I watched her sleep for twenty minutes.

Not from the bed. Not from across the room. From the chair in the deepest pocket of shadow near the curtained window, where the dim light couldn’t reach and my breathing wouldn’t carry.

She’d passed out from exhaustion. Not willingly—her body had simply surrendered before her mind did. I’d seen the exact moment it happened. The tension draining from her shoulders. The slow collapse of her spine into the mattress. Her bruised fingers loosening their grip on the sheet she’d been clutching like a lifeline.
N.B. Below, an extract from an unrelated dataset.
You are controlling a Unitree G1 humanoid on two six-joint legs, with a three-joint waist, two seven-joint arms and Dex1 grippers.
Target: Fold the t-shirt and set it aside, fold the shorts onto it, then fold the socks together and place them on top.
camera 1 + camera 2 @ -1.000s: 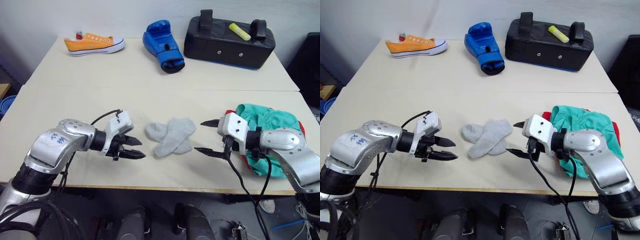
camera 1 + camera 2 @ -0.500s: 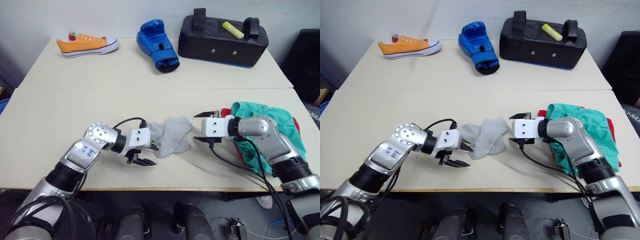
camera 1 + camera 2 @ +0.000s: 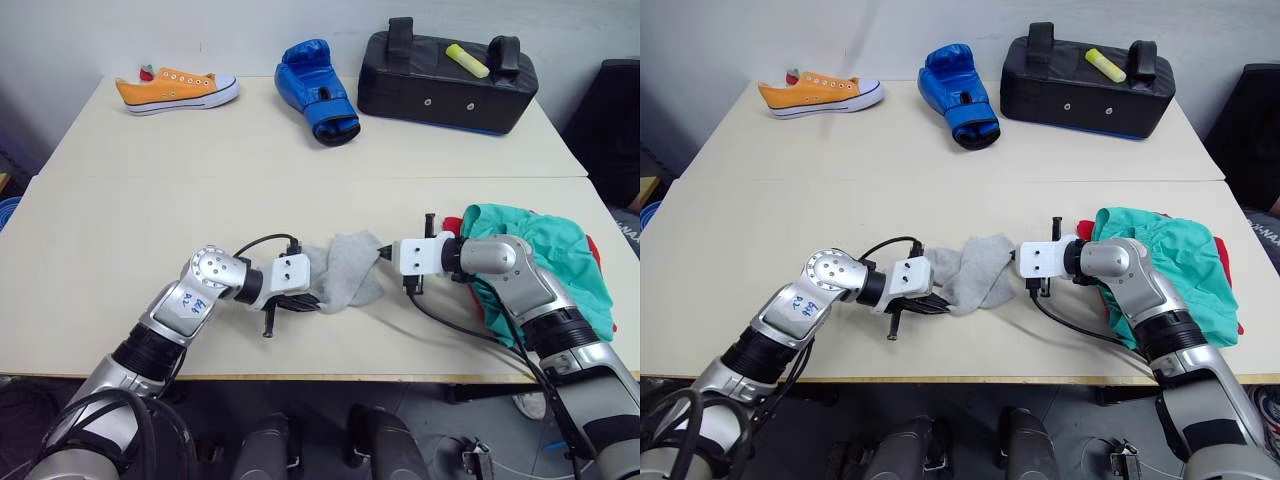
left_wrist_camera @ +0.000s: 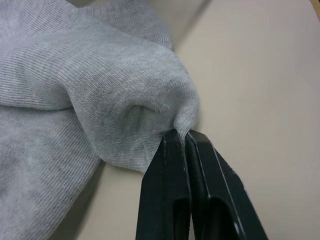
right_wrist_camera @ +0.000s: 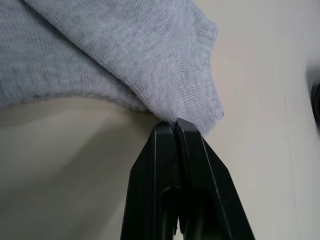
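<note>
The grey socks (image 3: pixel 345 268) lie in a loose bundle on the table, between my two grippers. My left gripper (image 3: pixel 308 302) is shut on the socks' left end; the left wrist view shows its fingers (image 4: pixel 170 165) pinching a fold of knit. At the socks' right end my right gripper (image 3: pixel 385 255) is shut on the cuff edge, and its closed fingers (image 5: pixel 162 150) show in the right wrist view. The teal shorts (image 3: pixel 545 250) are heaped to the right on the red t-shirt (image 3: pixel 598 250), which peeks out beneath them.
At the back of the table (image 3: pixel 150 200) stand an orange sneaker (image 3: pixel 175 88), a blue boxing glove (image 3: pixel 318 90) and a black pad (image 3: pixel 445 85) with a yellow marker (image 3: pixel 472 62) on it. The table's front edge runs just below my arms.
Both grippers have closed in on the socks from either side and shut on them. The socks are bunched a little tighter between them.
</note>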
Even unconscious, she wasn’t at peace.

Her brow creased. Her lips moved—soundless words shaped by whatever nightmare was playing behind her swollen eyelids. Her damaged hand twitched against the pillow a few times, then curled into a fist so tight her knuckles went white.

I didn’t move.

I sat in the dark and memorized every wound on her face. The split lip, crusted with dried blood. The bruise blooming purple beneath her left eye. The bandage on her jaw, peeling at the edges. The faint, yellowing marks that disappeared beneath her collar—older injuries layered beneath fresh ones, a map of violence written across skin I used to trace with my mouth in the dark.

My wolf paced inside my chest. Feral. Unhinged. It had been pacing for three years.

Her breathing hitched. A small, involuntary sound slipped from her throat—half whimper, half sob. She turned her face into the pillow and her silver hair spilled across it like moonlight on dark water.

I gripped the armrest of the chair until the wood groaned.

Twenty minutes. I counted every one. Not because I needed to. Because counting kept me from crossing the room. Kept me from gathering her broken body against my chest and holding her so tightly she’d never slip through my fingers again.

Counting kept me sane.

Barely.

Then she woke.

It wasn’t gradual. One second she was motionless—the next her eyes snapped open, her body jerking upright with the reflexes of someone trained to expect an attack in their sleep. Her chest heaved. Her gaze swept the room, wild and disoriented.

She didn’t see me.

She saw the door.

I watched her throw the covers aside. Watched her swing her legs over the edge of the bed, wincing as her ribs protested. Watched her bare feet hit the cold marble. She moved quickly—too quickly for someone with her injuries. Desperation was a powerful anesthetic.

She reached the door. Her hand closed around the handle. Twisted.

Locked.

She tried again. Harder. The metal rattled but held. Her breathing accelerated. I could hear her pulse from across the room—rapid, frantic, the heartbeat of a trapped animal.

A third time. Both hands now, wrenching the handle with everything she had. Her bandaged knuckles split open. Fresh blood smeared the brass.

"Going somewhere?"

She went rigid.

The sound that left her wasn’t a scream. It was something smaller—a fractured gasp, punched out of her lungs like she’d taken a blow to the sternum. She spun around, her back slamming against the locked door, and her eyes found me in the shadows.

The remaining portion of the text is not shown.